Task description:
Your answer should be the exact lines of the data below from the one containing "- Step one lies" through the one containing "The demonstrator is"; please include nothing else.
*** Opening of Data records ***
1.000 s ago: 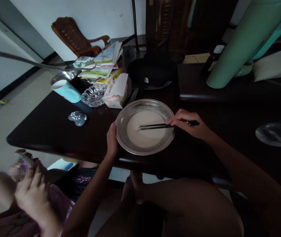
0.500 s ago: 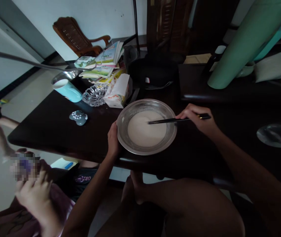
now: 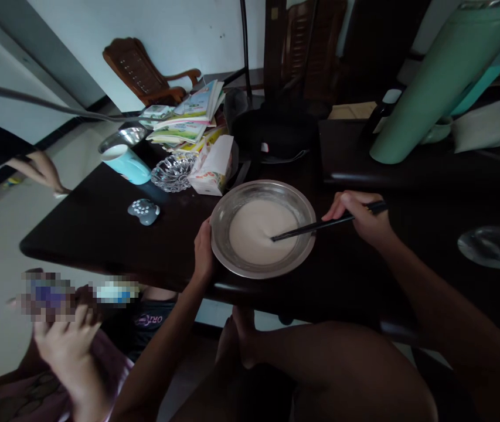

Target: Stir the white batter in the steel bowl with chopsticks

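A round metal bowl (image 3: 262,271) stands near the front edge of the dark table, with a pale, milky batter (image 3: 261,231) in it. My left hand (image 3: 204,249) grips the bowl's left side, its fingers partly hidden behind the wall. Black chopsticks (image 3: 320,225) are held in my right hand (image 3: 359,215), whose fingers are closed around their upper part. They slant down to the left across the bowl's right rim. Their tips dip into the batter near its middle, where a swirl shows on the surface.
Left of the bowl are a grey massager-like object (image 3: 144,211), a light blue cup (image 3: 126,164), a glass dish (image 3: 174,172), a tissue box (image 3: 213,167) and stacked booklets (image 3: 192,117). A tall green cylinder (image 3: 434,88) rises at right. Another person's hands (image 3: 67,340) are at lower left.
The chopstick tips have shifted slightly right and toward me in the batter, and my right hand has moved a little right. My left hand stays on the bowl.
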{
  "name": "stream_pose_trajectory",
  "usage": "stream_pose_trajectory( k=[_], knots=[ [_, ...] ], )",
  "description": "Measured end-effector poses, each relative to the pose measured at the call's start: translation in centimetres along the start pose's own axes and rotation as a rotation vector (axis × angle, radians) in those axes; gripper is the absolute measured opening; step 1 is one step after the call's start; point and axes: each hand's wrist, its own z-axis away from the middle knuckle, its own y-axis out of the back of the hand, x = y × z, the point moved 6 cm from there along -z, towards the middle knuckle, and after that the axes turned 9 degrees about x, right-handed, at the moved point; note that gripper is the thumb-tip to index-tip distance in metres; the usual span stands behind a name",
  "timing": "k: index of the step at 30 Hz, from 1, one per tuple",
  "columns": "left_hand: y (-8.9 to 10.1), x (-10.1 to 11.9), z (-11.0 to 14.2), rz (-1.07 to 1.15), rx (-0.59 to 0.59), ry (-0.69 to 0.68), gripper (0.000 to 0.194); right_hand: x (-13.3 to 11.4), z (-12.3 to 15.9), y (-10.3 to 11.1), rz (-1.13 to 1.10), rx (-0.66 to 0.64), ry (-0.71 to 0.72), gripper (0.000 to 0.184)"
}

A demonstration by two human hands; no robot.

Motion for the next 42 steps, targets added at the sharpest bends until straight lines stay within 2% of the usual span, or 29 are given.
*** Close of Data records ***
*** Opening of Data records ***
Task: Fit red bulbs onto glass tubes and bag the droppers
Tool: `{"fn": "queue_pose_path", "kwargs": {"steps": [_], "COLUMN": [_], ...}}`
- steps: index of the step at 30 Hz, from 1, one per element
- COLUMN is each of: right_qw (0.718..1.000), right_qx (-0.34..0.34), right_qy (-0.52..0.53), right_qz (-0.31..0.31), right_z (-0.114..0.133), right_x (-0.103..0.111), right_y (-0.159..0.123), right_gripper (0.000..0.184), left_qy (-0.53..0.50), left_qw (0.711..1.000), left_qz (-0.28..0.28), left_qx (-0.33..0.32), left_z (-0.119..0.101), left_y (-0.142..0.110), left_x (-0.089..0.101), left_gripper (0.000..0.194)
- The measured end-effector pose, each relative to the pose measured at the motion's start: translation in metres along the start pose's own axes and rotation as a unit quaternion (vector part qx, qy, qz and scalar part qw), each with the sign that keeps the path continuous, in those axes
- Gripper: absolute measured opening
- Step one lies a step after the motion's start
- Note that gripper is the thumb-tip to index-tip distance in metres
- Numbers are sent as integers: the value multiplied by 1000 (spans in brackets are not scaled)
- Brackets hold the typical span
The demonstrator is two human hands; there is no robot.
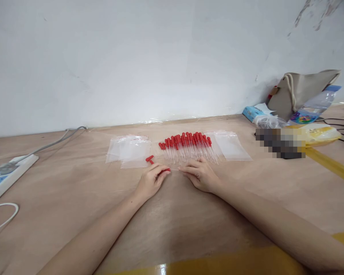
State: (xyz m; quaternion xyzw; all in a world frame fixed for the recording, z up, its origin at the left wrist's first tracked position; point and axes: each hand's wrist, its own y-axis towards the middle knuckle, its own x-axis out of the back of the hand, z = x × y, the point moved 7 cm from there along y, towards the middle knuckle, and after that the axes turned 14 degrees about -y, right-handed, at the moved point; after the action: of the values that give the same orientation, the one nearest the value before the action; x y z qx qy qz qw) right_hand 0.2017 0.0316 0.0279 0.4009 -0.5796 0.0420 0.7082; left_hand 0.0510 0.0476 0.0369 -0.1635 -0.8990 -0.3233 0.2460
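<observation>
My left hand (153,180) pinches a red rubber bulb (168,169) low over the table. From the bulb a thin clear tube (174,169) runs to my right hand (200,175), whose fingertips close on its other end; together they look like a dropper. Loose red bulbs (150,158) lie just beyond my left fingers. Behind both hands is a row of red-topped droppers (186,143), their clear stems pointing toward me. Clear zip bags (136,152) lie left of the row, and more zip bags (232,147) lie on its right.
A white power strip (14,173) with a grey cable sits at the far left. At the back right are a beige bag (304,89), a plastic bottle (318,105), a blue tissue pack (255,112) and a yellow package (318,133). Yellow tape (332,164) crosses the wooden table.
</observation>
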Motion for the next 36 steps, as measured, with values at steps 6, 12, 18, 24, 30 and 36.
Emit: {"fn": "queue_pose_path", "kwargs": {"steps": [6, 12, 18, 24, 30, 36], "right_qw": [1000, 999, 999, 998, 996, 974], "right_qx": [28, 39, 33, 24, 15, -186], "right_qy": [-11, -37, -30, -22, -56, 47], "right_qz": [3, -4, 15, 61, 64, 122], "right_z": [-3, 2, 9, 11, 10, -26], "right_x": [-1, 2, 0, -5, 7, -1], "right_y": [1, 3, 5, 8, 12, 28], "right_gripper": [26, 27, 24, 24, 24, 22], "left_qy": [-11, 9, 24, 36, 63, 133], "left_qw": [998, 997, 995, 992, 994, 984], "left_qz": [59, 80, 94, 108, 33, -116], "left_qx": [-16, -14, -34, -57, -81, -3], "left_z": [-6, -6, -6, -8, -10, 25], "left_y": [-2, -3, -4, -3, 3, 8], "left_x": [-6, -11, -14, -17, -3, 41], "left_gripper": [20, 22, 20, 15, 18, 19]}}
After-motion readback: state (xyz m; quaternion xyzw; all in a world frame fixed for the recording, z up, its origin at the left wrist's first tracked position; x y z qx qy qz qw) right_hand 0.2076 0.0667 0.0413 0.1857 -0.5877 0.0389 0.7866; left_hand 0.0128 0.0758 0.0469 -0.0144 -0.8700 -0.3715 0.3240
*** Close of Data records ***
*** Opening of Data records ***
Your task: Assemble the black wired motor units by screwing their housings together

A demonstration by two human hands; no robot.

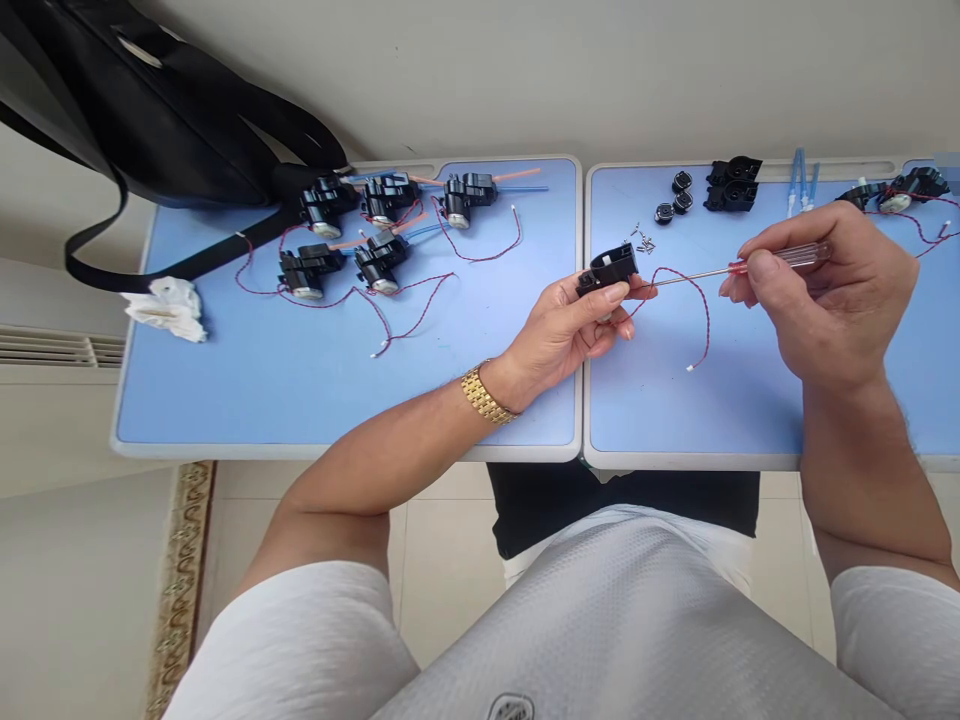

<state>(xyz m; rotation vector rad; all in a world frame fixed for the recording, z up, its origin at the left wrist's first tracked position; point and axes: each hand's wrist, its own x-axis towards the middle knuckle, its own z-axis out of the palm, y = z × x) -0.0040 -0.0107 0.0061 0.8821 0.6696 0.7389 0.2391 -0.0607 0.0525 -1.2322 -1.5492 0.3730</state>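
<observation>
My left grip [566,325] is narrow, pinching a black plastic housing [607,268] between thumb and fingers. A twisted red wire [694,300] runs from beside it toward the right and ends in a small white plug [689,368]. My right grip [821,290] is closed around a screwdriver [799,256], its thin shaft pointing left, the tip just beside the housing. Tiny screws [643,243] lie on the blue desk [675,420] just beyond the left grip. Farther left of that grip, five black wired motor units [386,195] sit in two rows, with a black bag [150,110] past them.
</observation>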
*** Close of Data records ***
Finished task:
- Step one lies a step after the motion's start
- Note that gripper is the thumb-tip to index-tip distance in metres
- Numbers are sent as integers: the value multiplied by 1000 (spans in brackets are not scaled)
- Brackets hold the typical span
The demonstrator is two human hands; there is no robot.

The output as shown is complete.